How to complete this task
Copy out the full listing that comes next, exactly.

__________

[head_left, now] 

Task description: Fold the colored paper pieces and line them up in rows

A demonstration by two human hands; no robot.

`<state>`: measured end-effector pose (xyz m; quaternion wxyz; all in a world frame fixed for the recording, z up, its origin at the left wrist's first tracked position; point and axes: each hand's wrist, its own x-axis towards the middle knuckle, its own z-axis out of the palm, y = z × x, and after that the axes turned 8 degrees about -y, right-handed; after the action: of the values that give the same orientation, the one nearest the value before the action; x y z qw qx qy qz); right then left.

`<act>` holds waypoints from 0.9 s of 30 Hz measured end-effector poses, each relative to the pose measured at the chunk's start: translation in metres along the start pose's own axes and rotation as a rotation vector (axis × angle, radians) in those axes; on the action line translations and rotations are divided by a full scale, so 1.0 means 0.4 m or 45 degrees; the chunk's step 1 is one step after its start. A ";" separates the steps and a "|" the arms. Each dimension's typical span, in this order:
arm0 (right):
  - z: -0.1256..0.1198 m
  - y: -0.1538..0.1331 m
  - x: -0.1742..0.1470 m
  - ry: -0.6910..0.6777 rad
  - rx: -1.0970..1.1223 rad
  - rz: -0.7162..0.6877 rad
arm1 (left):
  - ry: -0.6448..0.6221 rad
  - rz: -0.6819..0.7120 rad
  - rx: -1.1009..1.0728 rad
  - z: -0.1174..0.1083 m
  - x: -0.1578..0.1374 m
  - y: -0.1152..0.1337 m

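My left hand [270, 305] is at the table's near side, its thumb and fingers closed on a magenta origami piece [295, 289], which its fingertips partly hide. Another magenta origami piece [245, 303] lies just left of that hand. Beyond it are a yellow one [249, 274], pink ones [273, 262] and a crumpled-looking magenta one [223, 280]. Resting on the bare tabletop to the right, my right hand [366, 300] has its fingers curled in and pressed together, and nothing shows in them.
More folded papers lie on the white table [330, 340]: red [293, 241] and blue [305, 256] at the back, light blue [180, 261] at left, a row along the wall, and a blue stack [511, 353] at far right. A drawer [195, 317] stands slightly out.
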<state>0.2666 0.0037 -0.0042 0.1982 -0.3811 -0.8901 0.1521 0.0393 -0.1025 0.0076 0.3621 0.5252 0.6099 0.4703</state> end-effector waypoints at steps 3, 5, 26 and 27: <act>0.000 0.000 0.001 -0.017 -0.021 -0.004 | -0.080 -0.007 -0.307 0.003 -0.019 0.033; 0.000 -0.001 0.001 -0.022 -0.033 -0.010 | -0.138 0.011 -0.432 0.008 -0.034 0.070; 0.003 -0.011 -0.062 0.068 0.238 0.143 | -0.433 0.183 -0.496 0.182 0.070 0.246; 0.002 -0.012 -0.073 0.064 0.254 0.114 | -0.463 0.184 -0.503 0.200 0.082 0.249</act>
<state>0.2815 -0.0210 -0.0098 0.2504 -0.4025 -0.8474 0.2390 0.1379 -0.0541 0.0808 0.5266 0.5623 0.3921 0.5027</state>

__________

Solution to this exercise
[head_left, now] 

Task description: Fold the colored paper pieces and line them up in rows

A demonstration by two human hands; no robot.

`<state>`: measured end-effector pose (xyz m; quaternion wxyz; all in a world frame fixed for the recording, z up, its origin at the left wrist's first tracked position; point and axes: each hand's wrist, its own x-axis towards the middle knuckle, its own z-axis out of the palm, y = z × x, and after that the axes turned 8 degrees about -y, right-handed; after the action: of the values that give the same orientation, the one nearest the value before the action; x y z qw qx qy qz); right then left.

`<act>` holds waypoints from 0.9 s of 30 Hz measured end-effector poses, each relative to the pose measured at the chunk's start: translation in metres along the start pose's own axes and rotation as a rotation vector (axis × angle, radians) in those axes; on the action line translations and rotations are divided by a full scale, so 1.0 means 0.4 m or 45 degrees; the chunk's step 1 is one step after its start. A ";" separates the steps and a "|" the arms. Each dimension's typical span, in this order:
arm0 (right):
  - z: -0.1256..0.1198 m
  - y: -0.1538..0.1331 m
  - x: -0.1742..0.1470 m
  - ry: -0.6910..0.6777 rad
  - rx: -1.0970..1.1223 rad
  - rz: -0.7162..0.6877 rad
arm1 (left):
  - ry: -0.6448..0.6221 rad
  - rz: -0.6819..0.7120 rad
  - rx: -1.1009..1.0728 rad
  - z: -0.1174..0.1083 m
  - x: -0.1578..0.1374 m
  - y: -0.1152..0.1337 m

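My left hand [270, 305] is at the table's near side, its thumb and fingers closed on a magenta origami piece [295, 289], which its fingertips partly hide. Another magenta origami piece [245, 303] lies just left of that hand. Beyond it are a yellow one [249, 274], pink ones [273, 262] and a crumpled-looking magenta one [223, 280]. Resting on the bare tabletop to the right, my right hand [366, 300] has its fingers curled in and pressed together, and nothing shows in them.
More folded papers lie on the white table [330, 340]: red [293, 241] and blue [305, 256] at the back, light blue [180, 261] at left, a row along the wall, and a blue stack [511, 353] at far right. A drawer [195, 317] stands slightly out.
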<state>0.2666 0.0037 -0.0042 0.1982 -0.3811 -0.8901 0.1521 0.0393 -0.1025 0.0076 0.3621 0.5252 0.6099 0.4703</state> end-effector waypoints at steps 3, 5, 26 and 27: <act>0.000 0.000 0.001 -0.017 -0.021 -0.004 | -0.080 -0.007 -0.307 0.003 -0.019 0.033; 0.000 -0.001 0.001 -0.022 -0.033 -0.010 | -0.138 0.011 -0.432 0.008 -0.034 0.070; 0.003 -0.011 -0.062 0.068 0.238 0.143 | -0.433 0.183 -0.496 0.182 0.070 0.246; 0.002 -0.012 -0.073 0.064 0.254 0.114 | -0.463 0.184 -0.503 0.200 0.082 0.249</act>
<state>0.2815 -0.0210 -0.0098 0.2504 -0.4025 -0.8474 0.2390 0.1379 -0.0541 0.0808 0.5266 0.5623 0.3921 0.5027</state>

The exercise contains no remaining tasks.